The finding that 33 percent of the married patients
in the study did not choose their spouse as surrogate is noteworthy,
because physicians regularly look to spouses as informal surrogates.
Additionally, over a quarter of survey participants
chose someone other than the person identified as an emergency contact
to act as proxy in medical decision-making.
"When patients choose a surrogate who is not the
person doctors would usually consult or who would not become empowered
as a substitute decision-maker under state laws, physicians are alerted
to engage these patients in an advance care planning process that
ensures the formal appointment of their desired health care agent,"
Lipkin said.
"Emphasis on end-of-life care, terminal illness and
the use or discontinuation of life-sustaining medical treatment [as in
the Terri Schiavo case] has obscured the need for advance planning in
the regular care of all competent adult patients," Lipkin said.
Lipkin commented that doctors do not ordinarily
consider advance planning unless patients are elderly or seriously ill.
At the same time, he and others have found, most patients are willing to
discuss plans for future medical care and are waiting for their
physicians "to begin the conversation and to raise the necessary
questions."
Lipkin designed and conducted a survey of over 300
participants to determine whether they were willing and able to
designate a specific person to act as a surrogate for medical
decision-making at the time of a routine health care appointment.
Study participants were of different ages (19 to 96
years) in various states of health, who were electively seeking medical
evaluation or treatment and who were considered competent to make their
own medical decisions.
Of the patients interviewed, over 90 percent
supported the idea of asking patients to designate a proxy for health
care on a routine basis. Yet, less than 26 percent of patients had
previously been asked to identify a surrogate in the course of ordinary
medical care.
When asked if they would want to name a proxy for
health care "now," that is, if their doctor asked them to at this
particular time, more than 85 percent answered "yes."

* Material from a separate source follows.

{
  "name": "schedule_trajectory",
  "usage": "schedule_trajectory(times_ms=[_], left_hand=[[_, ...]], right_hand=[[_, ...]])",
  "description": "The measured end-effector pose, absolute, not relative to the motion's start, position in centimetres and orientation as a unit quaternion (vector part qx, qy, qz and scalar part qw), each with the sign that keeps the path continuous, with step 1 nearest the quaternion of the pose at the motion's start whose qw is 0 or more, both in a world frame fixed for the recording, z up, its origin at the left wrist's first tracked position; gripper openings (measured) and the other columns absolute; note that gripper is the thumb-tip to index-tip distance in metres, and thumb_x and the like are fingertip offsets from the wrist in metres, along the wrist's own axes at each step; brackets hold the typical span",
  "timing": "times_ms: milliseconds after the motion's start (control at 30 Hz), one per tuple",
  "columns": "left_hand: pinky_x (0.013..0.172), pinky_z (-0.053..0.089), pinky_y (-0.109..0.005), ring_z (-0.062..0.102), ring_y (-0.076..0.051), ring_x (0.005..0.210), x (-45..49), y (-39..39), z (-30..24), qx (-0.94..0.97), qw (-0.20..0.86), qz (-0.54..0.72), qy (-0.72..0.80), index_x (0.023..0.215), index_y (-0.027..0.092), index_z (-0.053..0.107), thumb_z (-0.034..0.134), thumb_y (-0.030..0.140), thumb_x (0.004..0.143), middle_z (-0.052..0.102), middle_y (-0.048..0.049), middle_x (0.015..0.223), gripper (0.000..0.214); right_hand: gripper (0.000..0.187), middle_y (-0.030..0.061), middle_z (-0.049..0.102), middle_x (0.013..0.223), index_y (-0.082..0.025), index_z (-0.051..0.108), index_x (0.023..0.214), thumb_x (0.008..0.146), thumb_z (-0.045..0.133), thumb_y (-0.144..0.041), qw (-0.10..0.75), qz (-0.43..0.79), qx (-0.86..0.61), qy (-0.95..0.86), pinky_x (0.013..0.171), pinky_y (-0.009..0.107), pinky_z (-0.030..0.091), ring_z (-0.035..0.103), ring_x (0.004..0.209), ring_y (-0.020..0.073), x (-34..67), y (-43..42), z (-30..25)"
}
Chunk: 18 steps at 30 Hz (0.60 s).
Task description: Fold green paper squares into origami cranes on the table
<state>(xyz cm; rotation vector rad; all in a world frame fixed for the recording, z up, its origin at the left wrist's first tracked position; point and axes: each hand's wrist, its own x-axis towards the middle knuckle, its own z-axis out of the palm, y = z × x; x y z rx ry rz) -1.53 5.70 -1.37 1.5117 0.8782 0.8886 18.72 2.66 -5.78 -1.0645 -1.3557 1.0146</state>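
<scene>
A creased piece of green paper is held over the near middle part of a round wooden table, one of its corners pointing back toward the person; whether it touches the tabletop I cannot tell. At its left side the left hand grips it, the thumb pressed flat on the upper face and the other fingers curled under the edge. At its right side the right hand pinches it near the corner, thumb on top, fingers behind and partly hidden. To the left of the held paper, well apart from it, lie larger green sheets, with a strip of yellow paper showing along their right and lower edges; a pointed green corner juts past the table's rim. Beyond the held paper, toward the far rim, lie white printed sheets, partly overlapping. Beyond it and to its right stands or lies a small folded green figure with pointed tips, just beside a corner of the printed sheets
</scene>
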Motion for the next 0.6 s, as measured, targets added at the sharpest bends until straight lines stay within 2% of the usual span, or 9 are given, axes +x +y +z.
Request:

Lipkin said that identifying a proxy for health
care as part of routine medical inquiry offers several immediate
clinical advantages. First, the door is opened for ongoing advance care
planning discussions between patients and their doctors. Second, the
benefits of choosing a health care agent are made available to all
competent patients -- not only to the terminally ill, the very sick or
the very old. Third, documentation of a competent patient's proxy
preference in his/her medical record constitutes "clear and convincing
evidence" of prior patient wishes in case of incapacitation -- providing
a safety net until more definitive planning is accomplished.
Lipkin regards the routine identification of a
proxy for health care as a door-opening first step for ongoing
conversations between doctors, patients and families conversations
that emphasize the important relationships and values of patients and
their loved ones. The nature of this process encourages continuing
interchange, strengthens the patient's relationship with his/her
physician and promotes continuity of care.
"Advance care planning is not about documents -- it
is about persons and their relationships," Lipkin said.
Editor's Note - Participants for this study were
patients at the General Eye Clinic of the University of Chicago, where
Lipkin had been a faculty member of the Pritzker School of Medicine.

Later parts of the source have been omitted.